■ **Task instructions**: Starting at the line below holding "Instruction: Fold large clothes" and stopping at the line holding "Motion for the", print every line exactly, both ends included, and leave the rest out.

● ● ● ● ● ● ●

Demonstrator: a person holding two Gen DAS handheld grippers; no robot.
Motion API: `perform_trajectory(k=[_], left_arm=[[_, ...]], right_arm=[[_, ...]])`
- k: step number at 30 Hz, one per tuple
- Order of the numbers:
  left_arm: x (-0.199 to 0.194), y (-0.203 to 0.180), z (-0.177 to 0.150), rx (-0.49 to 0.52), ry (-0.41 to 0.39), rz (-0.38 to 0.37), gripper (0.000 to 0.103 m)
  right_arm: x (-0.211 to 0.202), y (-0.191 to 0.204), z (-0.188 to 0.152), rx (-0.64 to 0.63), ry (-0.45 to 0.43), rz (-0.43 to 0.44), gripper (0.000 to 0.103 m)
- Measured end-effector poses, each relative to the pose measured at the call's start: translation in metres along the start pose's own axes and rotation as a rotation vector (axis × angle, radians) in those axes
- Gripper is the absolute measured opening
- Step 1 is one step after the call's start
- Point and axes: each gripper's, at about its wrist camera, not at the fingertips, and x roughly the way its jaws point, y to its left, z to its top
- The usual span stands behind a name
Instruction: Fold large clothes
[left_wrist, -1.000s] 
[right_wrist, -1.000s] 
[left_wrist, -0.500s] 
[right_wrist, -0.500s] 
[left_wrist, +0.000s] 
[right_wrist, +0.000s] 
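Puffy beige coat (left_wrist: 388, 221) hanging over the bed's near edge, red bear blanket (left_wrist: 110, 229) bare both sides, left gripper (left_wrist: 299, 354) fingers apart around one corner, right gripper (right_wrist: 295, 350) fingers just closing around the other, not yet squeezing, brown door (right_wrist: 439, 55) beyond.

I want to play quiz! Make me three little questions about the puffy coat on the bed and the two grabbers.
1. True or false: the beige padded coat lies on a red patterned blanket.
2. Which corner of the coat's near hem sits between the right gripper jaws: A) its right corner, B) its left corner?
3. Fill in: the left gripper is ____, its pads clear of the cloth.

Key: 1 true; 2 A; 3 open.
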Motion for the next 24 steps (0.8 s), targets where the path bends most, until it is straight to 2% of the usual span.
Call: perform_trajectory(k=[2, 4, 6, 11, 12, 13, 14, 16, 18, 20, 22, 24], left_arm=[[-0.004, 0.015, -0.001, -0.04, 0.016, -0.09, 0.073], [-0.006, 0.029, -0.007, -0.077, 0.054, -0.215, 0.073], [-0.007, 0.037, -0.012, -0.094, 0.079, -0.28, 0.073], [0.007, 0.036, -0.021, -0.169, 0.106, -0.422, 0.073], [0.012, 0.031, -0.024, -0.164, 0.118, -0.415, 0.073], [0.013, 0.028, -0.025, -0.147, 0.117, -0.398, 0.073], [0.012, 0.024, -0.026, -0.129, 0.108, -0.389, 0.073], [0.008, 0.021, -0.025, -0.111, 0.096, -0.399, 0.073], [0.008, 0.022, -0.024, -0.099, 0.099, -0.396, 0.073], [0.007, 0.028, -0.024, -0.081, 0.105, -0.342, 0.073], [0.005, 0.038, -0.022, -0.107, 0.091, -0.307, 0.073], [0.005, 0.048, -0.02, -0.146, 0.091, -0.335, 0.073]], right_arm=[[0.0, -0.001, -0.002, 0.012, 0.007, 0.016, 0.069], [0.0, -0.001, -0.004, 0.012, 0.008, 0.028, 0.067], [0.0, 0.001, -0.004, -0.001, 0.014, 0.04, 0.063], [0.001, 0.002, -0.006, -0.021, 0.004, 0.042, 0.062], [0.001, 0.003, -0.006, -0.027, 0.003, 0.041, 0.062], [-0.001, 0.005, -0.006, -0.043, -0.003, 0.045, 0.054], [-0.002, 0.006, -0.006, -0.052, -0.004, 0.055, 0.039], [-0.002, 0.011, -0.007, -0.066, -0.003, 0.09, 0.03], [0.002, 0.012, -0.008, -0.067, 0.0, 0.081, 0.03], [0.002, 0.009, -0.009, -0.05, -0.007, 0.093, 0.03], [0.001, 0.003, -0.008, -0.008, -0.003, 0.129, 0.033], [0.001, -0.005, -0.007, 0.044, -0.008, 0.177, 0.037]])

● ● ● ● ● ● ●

■ **Response to the exercise**:
Instruction: Fold large clothes
[left_wrist, -1.000s] 
[right_wrist, -1.000s] 
[left_wrist, -0.500s] 
[right_wrist, -0.500s] 
[left_wrist, +0.000s] 
[right_wrist, +0.000s] 
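Puffy beige coat (left_wrist: 388, 221) hanging over the bed's near edge, red bear blanket (left_wrist: 110, 229) bare both sides, left gripper (left_wrist: 299, 354) fingers apart around one corner, right gripper (right_wrist: 295, 350) fingers just closing around the other, not yet squeezing, brown door (right_wrist: 439, 55) beyond.

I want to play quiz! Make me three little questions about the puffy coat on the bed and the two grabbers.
1. True or false: the beige padded coat lies on a red patterned blanket.
2. Which corner of the coat's near hem sits between the right gripper jaws: A) its right corner, B) its left corner?
3. Fill in: the left gripper is ____, its pads clear of the cloth.

Key: 1 true; 2 A; 3 open.
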Motion for the next 24 steps (0.8 s), targets where the path bends most, until it is straight to 2% of the usual span.

A complete answer has now been given.